* BRIEF *
Consider the records below. How many of their lines include the word "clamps"? State the number and nothing else.
----
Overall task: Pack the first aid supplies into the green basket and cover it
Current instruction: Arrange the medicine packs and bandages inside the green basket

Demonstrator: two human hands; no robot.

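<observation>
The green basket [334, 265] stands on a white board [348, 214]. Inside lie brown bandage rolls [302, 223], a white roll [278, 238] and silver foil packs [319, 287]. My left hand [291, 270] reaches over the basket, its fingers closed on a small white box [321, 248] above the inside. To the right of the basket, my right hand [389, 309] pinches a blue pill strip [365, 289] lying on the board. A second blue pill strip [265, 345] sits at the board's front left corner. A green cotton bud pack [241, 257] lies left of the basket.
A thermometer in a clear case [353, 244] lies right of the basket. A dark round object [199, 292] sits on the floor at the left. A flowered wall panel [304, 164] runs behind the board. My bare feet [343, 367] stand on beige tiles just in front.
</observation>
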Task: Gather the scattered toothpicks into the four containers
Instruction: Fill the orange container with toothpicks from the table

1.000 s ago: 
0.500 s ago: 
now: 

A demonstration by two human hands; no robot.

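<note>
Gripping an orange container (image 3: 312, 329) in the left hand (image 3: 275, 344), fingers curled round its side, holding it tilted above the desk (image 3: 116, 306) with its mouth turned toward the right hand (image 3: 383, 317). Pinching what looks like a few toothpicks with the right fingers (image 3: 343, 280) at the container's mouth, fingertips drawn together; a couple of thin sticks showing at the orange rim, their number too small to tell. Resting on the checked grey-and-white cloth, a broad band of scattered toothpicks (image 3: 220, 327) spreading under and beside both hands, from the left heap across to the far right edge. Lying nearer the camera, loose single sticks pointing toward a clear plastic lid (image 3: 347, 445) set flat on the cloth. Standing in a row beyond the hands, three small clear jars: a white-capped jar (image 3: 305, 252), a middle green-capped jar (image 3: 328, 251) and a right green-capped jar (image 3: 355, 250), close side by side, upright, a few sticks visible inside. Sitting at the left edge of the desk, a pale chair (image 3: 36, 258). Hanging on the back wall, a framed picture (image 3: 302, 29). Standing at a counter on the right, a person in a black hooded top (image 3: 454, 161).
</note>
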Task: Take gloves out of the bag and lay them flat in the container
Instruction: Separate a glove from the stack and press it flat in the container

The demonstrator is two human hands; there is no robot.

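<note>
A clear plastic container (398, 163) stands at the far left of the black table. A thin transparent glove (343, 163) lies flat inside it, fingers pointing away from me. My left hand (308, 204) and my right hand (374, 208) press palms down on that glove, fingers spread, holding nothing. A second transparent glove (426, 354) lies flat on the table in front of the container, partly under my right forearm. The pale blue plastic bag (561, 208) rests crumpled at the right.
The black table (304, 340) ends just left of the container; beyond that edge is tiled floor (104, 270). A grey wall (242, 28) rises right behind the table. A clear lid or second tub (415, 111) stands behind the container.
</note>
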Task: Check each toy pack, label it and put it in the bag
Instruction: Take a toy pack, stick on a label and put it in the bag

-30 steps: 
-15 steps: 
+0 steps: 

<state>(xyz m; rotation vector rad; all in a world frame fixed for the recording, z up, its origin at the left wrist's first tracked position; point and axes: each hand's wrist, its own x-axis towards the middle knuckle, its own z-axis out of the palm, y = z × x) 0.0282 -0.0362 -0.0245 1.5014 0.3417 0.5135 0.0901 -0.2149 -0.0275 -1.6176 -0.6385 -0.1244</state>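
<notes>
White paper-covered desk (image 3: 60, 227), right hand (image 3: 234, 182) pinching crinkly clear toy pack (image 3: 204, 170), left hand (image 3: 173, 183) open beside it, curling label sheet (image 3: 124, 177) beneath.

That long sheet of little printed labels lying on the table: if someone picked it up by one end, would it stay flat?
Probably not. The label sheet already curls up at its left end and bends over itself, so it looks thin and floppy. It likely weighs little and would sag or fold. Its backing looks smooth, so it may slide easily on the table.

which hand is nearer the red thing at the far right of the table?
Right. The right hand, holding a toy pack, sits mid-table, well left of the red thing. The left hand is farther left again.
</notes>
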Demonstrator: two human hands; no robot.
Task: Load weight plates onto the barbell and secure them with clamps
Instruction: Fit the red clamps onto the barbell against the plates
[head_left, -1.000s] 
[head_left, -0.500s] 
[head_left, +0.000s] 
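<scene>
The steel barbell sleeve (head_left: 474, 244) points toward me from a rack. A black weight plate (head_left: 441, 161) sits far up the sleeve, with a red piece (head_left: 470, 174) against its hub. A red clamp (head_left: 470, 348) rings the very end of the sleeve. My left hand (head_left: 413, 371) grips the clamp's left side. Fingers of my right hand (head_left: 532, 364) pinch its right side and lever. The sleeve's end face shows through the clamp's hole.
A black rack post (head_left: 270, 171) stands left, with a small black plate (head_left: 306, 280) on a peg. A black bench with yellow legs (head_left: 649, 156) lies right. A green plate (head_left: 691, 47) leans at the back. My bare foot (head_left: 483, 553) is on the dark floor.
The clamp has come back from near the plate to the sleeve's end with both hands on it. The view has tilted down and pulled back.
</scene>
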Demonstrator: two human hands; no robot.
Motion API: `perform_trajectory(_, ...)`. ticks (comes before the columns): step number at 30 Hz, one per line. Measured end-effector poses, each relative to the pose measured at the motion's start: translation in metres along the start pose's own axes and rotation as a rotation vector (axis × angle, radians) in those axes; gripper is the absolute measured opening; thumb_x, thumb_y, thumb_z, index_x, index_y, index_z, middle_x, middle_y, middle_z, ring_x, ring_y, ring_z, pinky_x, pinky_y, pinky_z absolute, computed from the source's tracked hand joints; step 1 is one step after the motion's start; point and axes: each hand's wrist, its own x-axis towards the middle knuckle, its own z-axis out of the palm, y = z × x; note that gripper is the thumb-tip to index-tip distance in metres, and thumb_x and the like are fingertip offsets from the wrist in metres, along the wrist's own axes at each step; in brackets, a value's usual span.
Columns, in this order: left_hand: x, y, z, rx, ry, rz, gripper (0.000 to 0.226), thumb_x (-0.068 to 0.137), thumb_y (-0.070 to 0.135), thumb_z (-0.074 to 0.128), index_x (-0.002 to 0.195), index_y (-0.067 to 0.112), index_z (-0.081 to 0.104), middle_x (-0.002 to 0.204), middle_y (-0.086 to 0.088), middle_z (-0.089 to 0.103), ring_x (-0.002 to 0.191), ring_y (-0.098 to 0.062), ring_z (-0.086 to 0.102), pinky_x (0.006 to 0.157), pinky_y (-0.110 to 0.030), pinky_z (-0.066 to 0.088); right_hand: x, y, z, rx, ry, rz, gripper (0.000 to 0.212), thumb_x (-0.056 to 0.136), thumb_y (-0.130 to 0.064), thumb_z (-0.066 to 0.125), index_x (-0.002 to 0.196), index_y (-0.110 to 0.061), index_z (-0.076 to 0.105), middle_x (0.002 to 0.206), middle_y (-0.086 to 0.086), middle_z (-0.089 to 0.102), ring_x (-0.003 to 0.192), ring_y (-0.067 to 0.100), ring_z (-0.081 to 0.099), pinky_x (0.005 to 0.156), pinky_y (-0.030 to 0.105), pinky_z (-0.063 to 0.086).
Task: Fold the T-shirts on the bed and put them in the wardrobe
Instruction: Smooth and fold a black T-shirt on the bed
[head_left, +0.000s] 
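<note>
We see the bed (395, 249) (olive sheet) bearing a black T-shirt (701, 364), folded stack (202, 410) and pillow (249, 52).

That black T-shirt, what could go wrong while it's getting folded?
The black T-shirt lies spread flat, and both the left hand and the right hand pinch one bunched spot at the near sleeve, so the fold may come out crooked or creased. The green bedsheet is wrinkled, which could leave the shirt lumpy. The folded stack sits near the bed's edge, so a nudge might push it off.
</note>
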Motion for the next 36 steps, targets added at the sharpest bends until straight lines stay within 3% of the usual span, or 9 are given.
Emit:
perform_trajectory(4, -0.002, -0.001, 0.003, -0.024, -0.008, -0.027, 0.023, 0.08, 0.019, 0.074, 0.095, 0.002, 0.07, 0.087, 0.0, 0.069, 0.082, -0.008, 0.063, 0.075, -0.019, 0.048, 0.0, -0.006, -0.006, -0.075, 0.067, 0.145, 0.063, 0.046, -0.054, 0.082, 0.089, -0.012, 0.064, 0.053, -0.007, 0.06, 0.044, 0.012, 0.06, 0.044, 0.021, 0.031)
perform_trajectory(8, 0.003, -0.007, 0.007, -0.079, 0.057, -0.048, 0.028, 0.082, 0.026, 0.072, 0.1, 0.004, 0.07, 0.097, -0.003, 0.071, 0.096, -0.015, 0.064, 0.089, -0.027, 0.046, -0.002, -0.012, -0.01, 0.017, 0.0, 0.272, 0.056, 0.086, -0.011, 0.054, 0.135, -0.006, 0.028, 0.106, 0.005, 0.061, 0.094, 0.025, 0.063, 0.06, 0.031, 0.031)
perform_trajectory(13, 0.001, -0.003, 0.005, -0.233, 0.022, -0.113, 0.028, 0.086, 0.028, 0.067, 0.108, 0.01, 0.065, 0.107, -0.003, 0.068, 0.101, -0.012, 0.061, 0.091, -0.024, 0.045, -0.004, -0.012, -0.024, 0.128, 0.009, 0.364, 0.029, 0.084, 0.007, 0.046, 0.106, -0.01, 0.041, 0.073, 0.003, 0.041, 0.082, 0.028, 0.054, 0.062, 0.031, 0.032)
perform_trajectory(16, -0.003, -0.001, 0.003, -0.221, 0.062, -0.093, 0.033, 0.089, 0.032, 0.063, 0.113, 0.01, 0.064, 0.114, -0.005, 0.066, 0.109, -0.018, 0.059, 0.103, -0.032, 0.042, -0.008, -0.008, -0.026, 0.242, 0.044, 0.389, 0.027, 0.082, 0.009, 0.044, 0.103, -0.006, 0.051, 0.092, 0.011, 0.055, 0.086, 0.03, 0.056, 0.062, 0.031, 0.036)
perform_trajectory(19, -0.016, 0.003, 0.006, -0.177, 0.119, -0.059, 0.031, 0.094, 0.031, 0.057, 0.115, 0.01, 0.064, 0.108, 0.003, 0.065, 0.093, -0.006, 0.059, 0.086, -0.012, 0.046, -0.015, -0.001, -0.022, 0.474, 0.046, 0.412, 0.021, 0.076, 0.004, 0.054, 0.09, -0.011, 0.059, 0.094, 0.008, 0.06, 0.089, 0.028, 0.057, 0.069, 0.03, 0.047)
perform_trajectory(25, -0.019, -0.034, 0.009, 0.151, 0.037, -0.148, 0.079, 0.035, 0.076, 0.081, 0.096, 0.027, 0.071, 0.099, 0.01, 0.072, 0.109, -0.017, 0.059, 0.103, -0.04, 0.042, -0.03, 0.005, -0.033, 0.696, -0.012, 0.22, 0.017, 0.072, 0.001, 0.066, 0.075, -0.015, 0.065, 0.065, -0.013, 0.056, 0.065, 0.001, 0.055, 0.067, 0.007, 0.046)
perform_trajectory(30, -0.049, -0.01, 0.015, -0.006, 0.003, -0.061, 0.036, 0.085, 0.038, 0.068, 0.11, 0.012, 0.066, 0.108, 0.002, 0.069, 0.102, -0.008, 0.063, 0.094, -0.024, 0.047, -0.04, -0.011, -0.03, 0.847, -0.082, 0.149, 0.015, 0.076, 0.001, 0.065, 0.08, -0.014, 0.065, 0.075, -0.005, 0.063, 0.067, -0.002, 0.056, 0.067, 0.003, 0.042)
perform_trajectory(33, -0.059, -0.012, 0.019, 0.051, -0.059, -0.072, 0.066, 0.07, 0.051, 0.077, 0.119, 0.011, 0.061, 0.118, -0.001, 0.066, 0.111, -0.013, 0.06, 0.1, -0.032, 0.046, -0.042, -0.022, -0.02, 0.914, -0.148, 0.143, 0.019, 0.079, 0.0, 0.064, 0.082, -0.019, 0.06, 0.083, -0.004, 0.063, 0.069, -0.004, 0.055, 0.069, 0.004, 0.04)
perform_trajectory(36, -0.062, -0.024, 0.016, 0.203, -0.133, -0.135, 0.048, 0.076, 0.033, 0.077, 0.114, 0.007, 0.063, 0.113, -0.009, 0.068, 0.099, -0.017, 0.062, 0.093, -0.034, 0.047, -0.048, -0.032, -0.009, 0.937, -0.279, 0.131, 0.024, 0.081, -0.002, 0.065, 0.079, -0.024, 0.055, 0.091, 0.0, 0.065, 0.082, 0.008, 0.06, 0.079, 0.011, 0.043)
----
* REPLY *
2